Сысоев расспросил и собрал узников-коммунистов, бойцов сопротивления, организовал пять групп и вооружил их трофейным оружием.
У телефона в канцелярии сели два немецких коммуниста, хорошо знавшие местные порядки и фамилии гитлеровских начальников. Сел возле телефона и Чернявский.
Было три телефонных звонка. Вызывали Зигельмана, начальника лагеря, и, узнав, что Зигельман отлучился, передали распоряжение - подготовить заключенных к срочной отправке. Во второй раз опять настойчиво требовали Зигельмана. На это ответили, что начальник лагеря и еще двое с ним ушли и до сих пор не вернулись. Гитлеровец выругался и велел позвать Бюге. Заключенный у телефона, подражая хриплому голосу начальника охраны эсэсовца Бюге, выслушал приказ: срочно вывести заключенных из лагеря в каменоломню и там расстрелять их. Чтобы покончить с этим поскорее, в каменоломню сейчас же отправят отряд эсэсовцев.
Третий звонок раздался через пять минут.
- Вывели? - поспешно спросил эсэсовец.
- Выводим, - был ответ.
- Возвратите обратно, уничтожайте заключенных на месте своими силами и срочно выезжайте на шоссе № 8, к штабу!
Гитлеровцам было явно не до них.
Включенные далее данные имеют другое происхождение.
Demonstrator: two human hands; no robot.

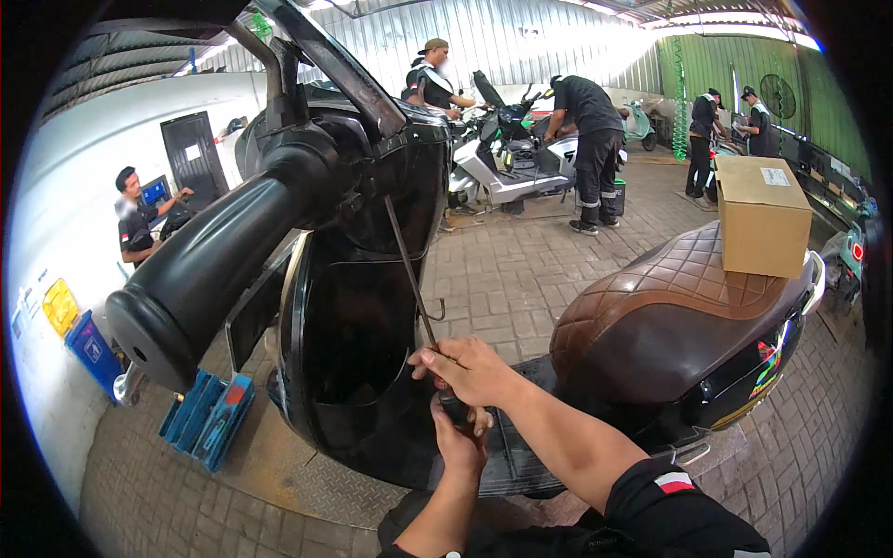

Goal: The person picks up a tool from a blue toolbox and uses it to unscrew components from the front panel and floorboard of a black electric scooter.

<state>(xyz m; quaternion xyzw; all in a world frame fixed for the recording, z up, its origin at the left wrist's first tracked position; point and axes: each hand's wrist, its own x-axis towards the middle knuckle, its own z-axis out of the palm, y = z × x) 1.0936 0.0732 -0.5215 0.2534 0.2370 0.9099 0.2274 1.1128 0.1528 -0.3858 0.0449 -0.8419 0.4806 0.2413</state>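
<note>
A long-shafted screwdriver (410,265) slants up and away from my hands. Its tip meets the upper part of the black inner front panel (358,307) of a scooter, just below the handlebar; whether it sits in a screw is too small to tell. My left hand (460,445) is wrapped from below round the dark handle. Above it, my right hand (465,368) closes its fingers round the shaft near the top of the handle. The black handlebar grip (219,256) looms close at the left. A small bag hook (436,312) sticks out beside the shaft.
The scooter's brown quilted seat (642,307) is at right, bearing a cardboard box (765,219). An open blue toolbox (207,418) stands on the paving at left. A person (588,139) bends over a silver scooter (507,172) behind; other people stand farther off.
</note>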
Нападения можно было не ожидать. Сысоев приказал своей группе, чтобы каждый подобрал себе гитлеровскую шинель по фигуре и головной убор. Солдатам - солдатское, офицерам - офицерское. На всякий случай.
Чернявский "отличился". Он снял трубку - отозвалась телефонистка. Он потребовал соединения с далеким Берлином, и хоть линия была перегружена, этот секретный завод был, видимо, столь важным объектом, что его соединили. Он вызвал военного коменданта Берлина, долго морочил ему голову, а потом сказал:
- Ждите меня, советского генерала Якова Чернявского, к себе в гости. Ауфвидерзейн!
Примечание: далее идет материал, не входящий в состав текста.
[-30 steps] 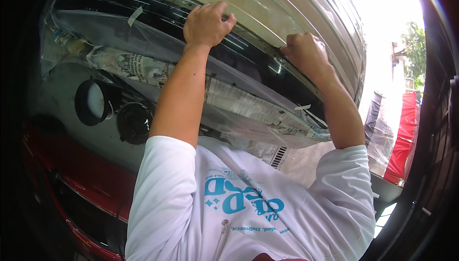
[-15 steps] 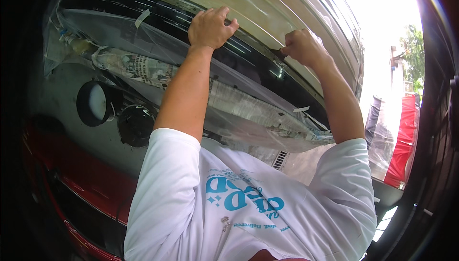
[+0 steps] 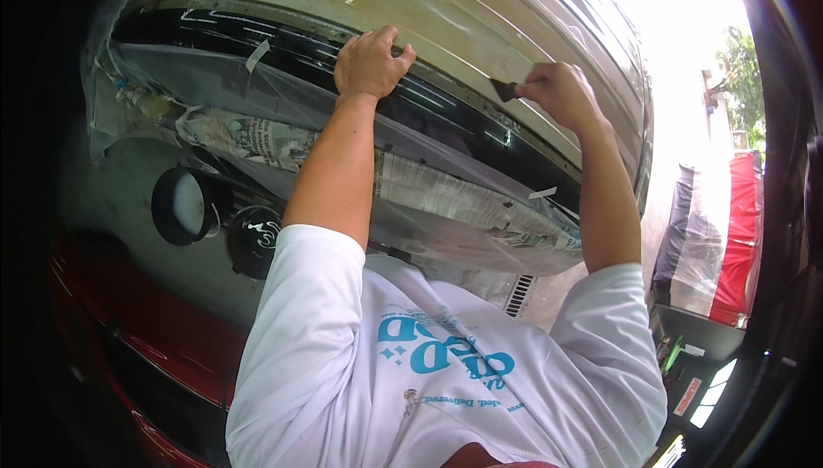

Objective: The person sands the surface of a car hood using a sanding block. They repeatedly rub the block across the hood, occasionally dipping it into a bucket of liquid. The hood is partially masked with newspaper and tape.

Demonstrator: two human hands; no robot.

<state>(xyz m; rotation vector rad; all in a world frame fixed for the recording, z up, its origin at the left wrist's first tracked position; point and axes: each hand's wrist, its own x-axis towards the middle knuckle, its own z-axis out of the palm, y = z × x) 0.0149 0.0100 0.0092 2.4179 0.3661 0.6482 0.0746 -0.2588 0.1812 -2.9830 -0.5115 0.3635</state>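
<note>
My left hand (image 3: 371, 63) rests with curled fingers on the edge strip between a cream, ridged vehicle panel (image 3: 446, 5) and a glossy black band (image 3: 429, 108); what lies under the fingertips is hidden. To its right, my right hand (image 3: 561, 95) grips a small dark flat tool, like a scraper (image 3: 504, 90), over the cream panel near the seam. Beneath the black band hang translucent plastic sheeting (image 3: 454, 219) and taped newspaper (image 3: 429, 185). Short pieces of pale tape (image 3: 257, 55) stick to the band and sheeting.
Two black buckets (image 3: 180, 207) stand on the grey floor at lower left, beside a glossy red car (image 3: 154, 339). A drain grate (image 3: 519, 295) lies below the panel. At right are red and dark fabric (image 3: 737, 237), a tree and a bright opening.
My right hand has risen slightly from the seam onto the cream panel, showing the dark tool more clearly. My left hand stays on the edge. The view has shifted a little.
</note>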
Рано утром они двинулись на машинах вдоль железнодорожной узкоколейки. Вскоре достигли крошечного полустанка. Людей на нем не оказалось. Отсюда рельсы расходились в трех направлениях.
- Прямо поедешь, - сказал Баженов, - голову потеряешь. Направо поедешь - домой не вернешься. Налево поедешь - жизни лишишься. Решай, Петер, вместе поедем или отдельно.
- Ехать вместе - меньше риска, но у нас мало времени. Надо рискнуть.
Все еще раз внимательно изучили карту. Никаких железных дорог в этом районе не было обозначено, а позади леса значилась шоссейная дорога.